Многие из новых дивизий достигли Чуйкова с некомплектом личного состава. 39-я гвардейская дивизия Гурьева переправилась в Сталинград 1 октября лишь с 3800 бойцов, что составляло треть от полного комплекта, в 308-й дивизии Гуртьева было еще меньше солдат. Силы армейской 23-й танковой бригады, составлявшие, согласно записям, восемьдесят один танк, фактически сократились до тринадцати боеспособных танков и еще восьми, которые можно было использовать как неподвижные огневые точки. Когда посланная для усиления 84-я бригада переправлялась через Волгу, выяснилось, что все входившие в нее тяжелые танки, включая «Т-34», оказались слишком велики для речных барж, и их пришлось оставить на дальнем берегу. Вдобавок ко всему существовало немецкое воздушное превосходство, которое Чуйков метко назвал «непобедимой козырной картой в атаке».

62-я армия могла бы располагать и большими силами. Но руководство Сталинградским фронтом экономно придерживало дивизии и поставки обеспечения в надежде на последующее контрнаступление в ноябре. Однако, как Чуйков многократно подчеркивал в частных разговорах, «если бы немцам на этом этапе удалось прорваться и столкнуть защитников города в Волгу, контрнаступления не последовало бы. Психологический эффект от потери Сталинграда был бы катастрофическим».

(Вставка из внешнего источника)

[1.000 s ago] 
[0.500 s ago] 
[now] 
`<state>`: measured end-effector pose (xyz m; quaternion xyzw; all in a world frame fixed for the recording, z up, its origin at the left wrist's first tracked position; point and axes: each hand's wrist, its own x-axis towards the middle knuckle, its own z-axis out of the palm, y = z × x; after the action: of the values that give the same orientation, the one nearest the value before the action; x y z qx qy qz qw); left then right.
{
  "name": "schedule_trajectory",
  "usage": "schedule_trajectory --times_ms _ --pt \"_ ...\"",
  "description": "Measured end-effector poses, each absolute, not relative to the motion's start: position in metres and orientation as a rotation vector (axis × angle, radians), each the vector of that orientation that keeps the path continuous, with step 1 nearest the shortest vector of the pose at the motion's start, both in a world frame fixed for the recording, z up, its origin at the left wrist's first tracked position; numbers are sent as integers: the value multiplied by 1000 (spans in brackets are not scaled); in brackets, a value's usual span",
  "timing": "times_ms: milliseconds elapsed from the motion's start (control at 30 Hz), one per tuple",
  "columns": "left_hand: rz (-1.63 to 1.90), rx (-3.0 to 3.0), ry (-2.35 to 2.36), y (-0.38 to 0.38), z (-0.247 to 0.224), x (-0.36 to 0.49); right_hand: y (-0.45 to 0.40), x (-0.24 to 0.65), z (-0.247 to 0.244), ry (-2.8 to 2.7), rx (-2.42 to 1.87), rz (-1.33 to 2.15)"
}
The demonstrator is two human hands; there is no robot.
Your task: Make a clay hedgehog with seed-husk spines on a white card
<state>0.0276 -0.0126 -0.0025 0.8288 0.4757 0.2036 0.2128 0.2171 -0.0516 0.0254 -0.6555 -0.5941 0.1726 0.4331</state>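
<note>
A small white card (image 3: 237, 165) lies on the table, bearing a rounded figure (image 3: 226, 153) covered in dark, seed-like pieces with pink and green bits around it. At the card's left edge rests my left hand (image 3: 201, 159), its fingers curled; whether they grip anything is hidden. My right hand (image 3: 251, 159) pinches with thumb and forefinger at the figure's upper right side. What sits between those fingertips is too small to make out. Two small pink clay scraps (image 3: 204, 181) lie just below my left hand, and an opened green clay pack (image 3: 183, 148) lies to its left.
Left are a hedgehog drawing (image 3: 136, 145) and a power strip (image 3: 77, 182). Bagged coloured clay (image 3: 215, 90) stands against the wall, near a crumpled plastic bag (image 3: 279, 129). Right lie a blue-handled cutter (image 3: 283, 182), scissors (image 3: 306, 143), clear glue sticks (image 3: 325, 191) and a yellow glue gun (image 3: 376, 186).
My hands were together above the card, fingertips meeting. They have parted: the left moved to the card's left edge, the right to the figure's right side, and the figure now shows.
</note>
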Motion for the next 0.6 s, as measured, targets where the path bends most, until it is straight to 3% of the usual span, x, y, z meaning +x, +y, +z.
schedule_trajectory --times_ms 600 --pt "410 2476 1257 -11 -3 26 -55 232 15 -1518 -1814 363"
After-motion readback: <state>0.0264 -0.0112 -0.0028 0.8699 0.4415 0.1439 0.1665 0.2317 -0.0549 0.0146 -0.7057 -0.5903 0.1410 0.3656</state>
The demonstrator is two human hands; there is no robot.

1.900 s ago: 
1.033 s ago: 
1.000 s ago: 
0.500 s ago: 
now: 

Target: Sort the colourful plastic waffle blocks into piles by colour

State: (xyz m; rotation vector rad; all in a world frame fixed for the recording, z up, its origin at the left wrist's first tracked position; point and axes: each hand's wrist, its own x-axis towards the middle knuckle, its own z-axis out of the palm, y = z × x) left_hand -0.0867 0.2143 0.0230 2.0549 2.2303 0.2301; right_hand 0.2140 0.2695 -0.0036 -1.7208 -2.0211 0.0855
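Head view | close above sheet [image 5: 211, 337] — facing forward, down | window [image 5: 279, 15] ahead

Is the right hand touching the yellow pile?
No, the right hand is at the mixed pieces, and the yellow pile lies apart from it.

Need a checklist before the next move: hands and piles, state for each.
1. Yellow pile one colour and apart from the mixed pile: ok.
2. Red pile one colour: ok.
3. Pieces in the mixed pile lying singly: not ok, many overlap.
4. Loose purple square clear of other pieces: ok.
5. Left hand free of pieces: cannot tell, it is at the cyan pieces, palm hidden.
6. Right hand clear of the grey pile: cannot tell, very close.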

Военный историк Стефан Уолш в своем исследовании «Сталинград: адский котел» дал яркую общую характеристику ситуации: «14 октября 1942 года Гитлер приостановил все немецкие операции за пределами Восточного фронта. С этих пор Сталинград стал целью, по успеху или неудаче в достижении которой оценивались результаты кампании 1942 года… Паулюс знал, что он должен сломить волю армии Чуйкова, поскольку Гитлер был уверен, что поражение под Сталинградом сломит боевой дух Советского Союза. 6-я армия была в одном шаге от того, чтобы сделать решающее усилие и добиться этого, в то время как бойцы 62-й армии Чуйкова находились на пределе человеческой прочности».

Редут Жолудева

37-я гвардейская дивизия генерала Виктора Жолудева занимала особое место в русской линии обороны. Это была сильная дивизия десантников, уверенных в себе и безукоризненно снаряженных, им была присуща и удивительная кастовость, свойственная элитным формированиям. Мережко вспоминает: «Посещение КП Жолудева запомнилось мне больше, чем многое другое. В Сталинграде ничего не давалось легко, но добраться до этого места было невероятно сложным: командный пункт представлял собой нечто вроде редута на самом краю нашей обороны. Жолудев представлял собой харизматичного командира. Он был сравнительно молодым для генерала (ему было около тридцати пяти лет), высоким, стройным, статным и очень смелым. Он всегда оставался спокоен и внушал неподдельное уважение своим людям. Его солдаты стояли с иголочки обмундированные, с десантными ножами на ремнях. У ножа самого Жолудева была черная инкрустированная ручка. Его дивизия произвела тогда большое впечатление. Мы поняли, что такие бойцы будут крайне важны для нас».

37-я гвардейская дивизия с самого начала проявила оперативность и собранность. Когда войска ее 109-го полка достигли Сталинграда поздно вечером 3 октября, они даже опередили намеченный график. Чуйков, Крылов и Гуров спустились к волжской набережной, чтобы наблюдать их высадку. Среди всей этой спешной деятельности один из комбатов, капитан Ткаченко, смотрел на своих бойцов с раздражением. «Почему твои ребята медлят, что-нибудь нужно? – немедленно отреагировал один из группы офицеров, стоявших у переправы. – Я командарм Чуйков. Из какой вы дивизии – из 37-й гвардейской?» – «Да, да, 37-я десантная», – ответил Ткаченко, все еще возмущаясь заминкой. Чуйков, Крылов и Гуров переглянулись и расхохотались. «Десантники, как вы оказались здесь так быстро? Вас что, перебросили на самолете?» – пошутил Гуров. Ткаченко ответил с достоинством: «Да, мы прилетели, но на собственных ногах, спеша дать отпор врагу». Гуров подошел к нему. «Хорошие парни, – сказал он с теплотой, – хорошие парни», – и пожал капитану руку.